Consider the records below. How many of their lines include the word "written"? State the number and nothing else.

→ SUPPLIED MATERIAL:
--- START ---

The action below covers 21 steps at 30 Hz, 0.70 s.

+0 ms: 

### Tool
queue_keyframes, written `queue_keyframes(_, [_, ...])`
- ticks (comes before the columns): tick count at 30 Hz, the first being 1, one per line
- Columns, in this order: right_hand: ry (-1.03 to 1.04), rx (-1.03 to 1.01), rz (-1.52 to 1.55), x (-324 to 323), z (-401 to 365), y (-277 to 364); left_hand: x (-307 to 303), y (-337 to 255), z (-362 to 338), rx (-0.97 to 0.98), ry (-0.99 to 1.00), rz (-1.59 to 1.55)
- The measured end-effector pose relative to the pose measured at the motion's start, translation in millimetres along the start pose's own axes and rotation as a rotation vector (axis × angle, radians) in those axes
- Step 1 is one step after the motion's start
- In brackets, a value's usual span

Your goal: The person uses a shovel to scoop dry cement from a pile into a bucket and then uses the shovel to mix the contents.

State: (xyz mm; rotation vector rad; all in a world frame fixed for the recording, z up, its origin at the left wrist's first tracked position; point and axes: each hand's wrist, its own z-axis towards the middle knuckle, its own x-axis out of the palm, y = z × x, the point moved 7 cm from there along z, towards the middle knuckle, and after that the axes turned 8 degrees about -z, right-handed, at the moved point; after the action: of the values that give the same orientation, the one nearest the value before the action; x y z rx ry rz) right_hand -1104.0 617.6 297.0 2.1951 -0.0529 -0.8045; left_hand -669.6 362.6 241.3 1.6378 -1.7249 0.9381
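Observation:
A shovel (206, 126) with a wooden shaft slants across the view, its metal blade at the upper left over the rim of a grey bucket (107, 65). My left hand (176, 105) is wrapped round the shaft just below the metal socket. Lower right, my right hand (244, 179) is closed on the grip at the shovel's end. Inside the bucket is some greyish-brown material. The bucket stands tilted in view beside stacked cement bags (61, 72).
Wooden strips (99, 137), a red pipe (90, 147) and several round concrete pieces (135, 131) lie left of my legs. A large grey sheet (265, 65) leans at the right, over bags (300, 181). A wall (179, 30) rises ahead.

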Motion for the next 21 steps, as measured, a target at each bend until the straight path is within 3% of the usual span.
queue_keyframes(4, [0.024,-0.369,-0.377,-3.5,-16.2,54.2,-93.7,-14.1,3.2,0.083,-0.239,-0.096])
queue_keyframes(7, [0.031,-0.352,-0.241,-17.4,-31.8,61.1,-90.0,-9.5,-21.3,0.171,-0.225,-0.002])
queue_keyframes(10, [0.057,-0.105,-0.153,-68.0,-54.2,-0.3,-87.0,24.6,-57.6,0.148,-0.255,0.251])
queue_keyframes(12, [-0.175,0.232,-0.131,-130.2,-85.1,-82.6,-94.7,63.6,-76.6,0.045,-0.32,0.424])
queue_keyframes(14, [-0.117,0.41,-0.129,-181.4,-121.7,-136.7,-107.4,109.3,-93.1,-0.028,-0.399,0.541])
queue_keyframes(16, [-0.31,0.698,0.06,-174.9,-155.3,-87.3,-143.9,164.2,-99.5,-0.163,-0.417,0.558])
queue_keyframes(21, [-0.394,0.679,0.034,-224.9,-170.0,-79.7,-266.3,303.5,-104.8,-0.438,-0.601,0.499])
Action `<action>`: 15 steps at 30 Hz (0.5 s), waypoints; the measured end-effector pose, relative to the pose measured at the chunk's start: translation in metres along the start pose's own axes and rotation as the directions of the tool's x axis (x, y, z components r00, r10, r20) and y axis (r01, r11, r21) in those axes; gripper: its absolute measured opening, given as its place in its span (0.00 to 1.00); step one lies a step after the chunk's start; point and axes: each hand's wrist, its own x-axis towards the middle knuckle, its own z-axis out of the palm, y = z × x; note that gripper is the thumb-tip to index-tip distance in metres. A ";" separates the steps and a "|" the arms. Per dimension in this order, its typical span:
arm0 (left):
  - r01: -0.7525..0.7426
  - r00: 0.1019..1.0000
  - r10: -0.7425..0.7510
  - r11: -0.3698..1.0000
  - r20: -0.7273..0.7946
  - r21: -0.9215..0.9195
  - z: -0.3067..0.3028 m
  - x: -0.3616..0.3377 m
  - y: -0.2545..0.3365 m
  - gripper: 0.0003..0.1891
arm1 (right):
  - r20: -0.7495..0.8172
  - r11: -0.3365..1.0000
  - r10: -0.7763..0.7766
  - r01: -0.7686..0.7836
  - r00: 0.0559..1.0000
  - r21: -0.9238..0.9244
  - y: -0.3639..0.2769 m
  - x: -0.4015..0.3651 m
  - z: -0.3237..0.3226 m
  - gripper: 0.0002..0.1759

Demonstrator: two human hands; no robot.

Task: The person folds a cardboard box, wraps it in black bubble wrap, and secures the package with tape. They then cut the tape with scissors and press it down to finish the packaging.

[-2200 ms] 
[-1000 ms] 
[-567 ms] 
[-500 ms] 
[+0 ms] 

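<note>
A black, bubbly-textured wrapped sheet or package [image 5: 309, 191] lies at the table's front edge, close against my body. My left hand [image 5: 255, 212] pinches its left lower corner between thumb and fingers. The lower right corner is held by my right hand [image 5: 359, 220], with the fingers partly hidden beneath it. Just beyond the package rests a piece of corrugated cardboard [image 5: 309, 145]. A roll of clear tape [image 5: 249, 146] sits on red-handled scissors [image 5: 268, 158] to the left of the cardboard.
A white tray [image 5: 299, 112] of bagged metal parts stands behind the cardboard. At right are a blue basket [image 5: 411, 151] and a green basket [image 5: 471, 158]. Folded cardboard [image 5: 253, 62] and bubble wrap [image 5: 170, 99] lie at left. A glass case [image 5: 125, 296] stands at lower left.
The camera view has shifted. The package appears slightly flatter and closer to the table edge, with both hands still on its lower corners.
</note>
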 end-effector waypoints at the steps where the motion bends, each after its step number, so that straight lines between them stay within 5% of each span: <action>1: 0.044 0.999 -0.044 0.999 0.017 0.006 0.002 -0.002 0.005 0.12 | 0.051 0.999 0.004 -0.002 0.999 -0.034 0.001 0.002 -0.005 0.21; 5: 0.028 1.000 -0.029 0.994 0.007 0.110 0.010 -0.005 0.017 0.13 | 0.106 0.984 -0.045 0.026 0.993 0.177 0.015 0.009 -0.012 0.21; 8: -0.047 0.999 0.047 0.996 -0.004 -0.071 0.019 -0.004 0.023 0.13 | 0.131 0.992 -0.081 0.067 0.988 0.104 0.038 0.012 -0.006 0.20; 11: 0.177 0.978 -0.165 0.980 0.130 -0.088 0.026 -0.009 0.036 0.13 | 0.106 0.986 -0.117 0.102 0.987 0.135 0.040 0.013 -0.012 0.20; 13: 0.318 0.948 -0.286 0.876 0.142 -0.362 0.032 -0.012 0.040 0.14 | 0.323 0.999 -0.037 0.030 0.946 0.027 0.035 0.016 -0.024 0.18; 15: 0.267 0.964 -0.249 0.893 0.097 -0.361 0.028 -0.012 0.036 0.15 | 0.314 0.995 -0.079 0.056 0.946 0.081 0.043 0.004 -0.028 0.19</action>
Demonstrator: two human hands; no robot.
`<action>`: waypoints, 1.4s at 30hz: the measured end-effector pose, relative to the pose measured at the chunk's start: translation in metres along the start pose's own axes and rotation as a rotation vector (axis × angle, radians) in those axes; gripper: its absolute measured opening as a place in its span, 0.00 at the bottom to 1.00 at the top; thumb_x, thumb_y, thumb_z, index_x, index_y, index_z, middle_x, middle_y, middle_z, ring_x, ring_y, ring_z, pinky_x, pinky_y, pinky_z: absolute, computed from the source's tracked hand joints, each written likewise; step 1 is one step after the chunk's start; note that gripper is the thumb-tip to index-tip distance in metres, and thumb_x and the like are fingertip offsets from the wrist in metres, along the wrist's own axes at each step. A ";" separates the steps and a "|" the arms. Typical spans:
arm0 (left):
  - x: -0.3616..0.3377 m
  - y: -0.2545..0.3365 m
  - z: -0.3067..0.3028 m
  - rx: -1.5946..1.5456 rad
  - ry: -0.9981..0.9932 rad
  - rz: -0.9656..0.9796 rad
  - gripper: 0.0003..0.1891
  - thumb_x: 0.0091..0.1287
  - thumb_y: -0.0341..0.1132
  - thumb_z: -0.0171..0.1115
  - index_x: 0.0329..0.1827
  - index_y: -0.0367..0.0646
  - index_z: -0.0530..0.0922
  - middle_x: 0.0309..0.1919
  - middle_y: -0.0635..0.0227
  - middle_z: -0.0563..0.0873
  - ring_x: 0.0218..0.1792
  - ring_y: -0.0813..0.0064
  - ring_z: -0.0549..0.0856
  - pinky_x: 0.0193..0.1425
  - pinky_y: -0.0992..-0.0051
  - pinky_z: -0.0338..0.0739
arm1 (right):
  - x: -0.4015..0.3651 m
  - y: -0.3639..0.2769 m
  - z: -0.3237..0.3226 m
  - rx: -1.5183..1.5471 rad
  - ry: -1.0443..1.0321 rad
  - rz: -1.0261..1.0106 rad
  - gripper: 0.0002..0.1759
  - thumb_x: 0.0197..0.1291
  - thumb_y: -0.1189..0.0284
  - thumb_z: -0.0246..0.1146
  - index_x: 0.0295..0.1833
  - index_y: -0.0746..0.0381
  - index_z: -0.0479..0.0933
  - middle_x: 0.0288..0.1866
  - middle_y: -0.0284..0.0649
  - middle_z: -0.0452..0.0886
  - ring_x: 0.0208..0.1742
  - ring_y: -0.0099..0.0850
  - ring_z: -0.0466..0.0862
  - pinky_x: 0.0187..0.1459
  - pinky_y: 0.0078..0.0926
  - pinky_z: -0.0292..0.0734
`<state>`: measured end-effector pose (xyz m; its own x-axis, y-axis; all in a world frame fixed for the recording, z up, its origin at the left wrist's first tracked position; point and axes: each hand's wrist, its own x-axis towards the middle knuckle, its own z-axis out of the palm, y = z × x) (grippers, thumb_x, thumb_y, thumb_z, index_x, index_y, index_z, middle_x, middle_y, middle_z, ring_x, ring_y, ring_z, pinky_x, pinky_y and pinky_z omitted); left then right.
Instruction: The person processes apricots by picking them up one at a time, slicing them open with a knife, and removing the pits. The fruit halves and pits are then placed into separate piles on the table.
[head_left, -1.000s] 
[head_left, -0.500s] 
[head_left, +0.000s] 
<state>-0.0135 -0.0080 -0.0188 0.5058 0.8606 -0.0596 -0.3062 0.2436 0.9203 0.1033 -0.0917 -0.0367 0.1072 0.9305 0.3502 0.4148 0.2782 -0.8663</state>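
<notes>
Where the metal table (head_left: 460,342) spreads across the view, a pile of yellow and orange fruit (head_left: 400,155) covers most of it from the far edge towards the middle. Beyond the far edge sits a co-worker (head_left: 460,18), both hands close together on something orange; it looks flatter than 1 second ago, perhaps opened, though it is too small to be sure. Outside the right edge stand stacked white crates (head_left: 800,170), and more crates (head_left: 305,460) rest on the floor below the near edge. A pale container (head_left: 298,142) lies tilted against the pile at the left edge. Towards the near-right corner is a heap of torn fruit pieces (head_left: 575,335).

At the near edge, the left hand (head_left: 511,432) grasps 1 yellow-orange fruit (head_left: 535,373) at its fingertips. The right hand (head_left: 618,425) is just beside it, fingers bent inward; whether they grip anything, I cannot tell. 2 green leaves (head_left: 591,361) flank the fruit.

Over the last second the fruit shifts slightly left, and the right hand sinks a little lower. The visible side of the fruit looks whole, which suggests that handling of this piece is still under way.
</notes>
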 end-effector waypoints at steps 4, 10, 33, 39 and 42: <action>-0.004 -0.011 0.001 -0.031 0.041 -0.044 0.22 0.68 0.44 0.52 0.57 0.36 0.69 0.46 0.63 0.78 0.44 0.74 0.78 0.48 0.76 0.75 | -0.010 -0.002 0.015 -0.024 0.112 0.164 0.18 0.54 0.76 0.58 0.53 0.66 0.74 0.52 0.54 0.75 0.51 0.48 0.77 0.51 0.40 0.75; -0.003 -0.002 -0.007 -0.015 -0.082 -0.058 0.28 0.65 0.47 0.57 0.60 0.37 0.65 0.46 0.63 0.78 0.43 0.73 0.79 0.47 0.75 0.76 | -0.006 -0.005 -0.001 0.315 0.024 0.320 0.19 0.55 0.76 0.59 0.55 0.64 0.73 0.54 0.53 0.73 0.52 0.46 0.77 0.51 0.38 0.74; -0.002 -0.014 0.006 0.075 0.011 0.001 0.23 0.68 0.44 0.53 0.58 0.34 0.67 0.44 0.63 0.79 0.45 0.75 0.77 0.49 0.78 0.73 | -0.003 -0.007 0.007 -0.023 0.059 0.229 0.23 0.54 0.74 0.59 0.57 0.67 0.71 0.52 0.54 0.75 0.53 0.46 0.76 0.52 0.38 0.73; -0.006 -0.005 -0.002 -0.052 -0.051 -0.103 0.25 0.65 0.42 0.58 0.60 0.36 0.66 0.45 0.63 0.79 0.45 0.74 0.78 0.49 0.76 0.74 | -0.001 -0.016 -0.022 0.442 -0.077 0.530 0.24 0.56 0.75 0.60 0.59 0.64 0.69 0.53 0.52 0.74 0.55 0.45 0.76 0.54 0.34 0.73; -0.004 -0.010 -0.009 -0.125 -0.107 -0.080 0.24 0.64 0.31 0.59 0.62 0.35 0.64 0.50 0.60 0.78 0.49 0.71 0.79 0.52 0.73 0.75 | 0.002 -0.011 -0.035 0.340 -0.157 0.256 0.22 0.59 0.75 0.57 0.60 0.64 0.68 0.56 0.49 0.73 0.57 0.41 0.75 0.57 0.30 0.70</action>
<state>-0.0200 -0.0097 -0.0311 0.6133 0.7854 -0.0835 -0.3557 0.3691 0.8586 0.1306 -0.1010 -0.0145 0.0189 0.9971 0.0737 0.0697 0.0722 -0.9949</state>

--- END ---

→ TASK OUTPUT: 2